The problem
Check each line of the listing, and copy it if it contains the word "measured".

Provided material
◇ ◇ ◇

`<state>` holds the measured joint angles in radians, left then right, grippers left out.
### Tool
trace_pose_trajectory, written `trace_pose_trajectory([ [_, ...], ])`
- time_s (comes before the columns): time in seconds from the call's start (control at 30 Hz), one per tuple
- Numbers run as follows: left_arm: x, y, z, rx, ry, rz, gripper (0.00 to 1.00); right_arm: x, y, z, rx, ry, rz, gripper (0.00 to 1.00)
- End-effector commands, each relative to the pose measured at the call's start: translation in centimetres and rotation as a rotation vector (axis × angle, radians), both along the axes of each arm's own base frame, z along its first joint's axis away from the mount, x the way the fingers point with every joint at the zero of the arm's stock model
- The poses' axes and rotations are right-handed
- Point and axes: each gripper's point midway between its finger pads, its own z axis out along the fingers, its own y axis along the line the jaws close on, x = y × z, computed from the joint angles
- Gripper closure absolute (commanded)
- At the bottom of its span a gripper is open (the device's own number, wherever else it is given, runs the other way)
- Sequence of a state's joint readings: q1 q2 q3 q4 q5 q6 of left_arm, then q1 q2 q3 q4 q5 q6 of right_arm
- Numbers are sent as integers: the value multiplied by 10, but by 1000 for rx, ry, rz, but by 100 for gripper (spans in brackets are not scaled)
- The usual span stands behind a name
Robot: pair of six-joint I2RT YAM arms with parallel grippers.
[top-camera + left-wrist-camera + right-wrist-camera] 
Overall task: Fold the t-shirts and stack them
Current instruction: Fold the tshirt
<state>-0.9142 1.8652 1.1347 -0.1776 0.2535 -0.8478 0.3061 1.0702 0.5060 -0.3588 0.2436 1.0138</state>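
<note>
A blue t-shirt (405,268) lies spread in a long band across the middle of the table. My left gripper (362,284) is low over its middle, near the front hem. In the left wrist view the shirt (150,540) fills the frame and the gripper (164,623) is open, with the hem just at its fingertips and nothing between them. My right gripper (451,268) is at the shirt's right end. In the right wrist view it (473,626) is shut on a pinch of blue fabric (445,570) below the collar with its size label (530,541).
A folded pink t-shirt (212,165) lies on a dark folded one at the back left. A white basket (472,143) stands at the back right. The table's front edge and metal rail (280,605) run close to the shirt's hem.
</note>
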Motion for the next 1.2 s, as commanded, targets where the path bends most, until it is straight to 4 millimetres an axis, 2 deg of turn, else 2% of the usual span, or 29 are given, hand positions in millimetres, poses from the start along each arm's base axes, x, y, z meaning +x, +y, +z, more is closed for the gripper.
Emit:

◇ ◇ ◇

Exercise result
`<state>` holds the measured joint angles in radians, left then right, grippers left out.
- End-effector commands, each relative to the pose measured at the call's start: translation in centimetres and rotation as a rotation vector (axis × angle, radians), both along the axes of each arm's own base frame, z along its first joint's axis away from the mount, x the way the fingers point with every joint at the zero of the arm's stock model

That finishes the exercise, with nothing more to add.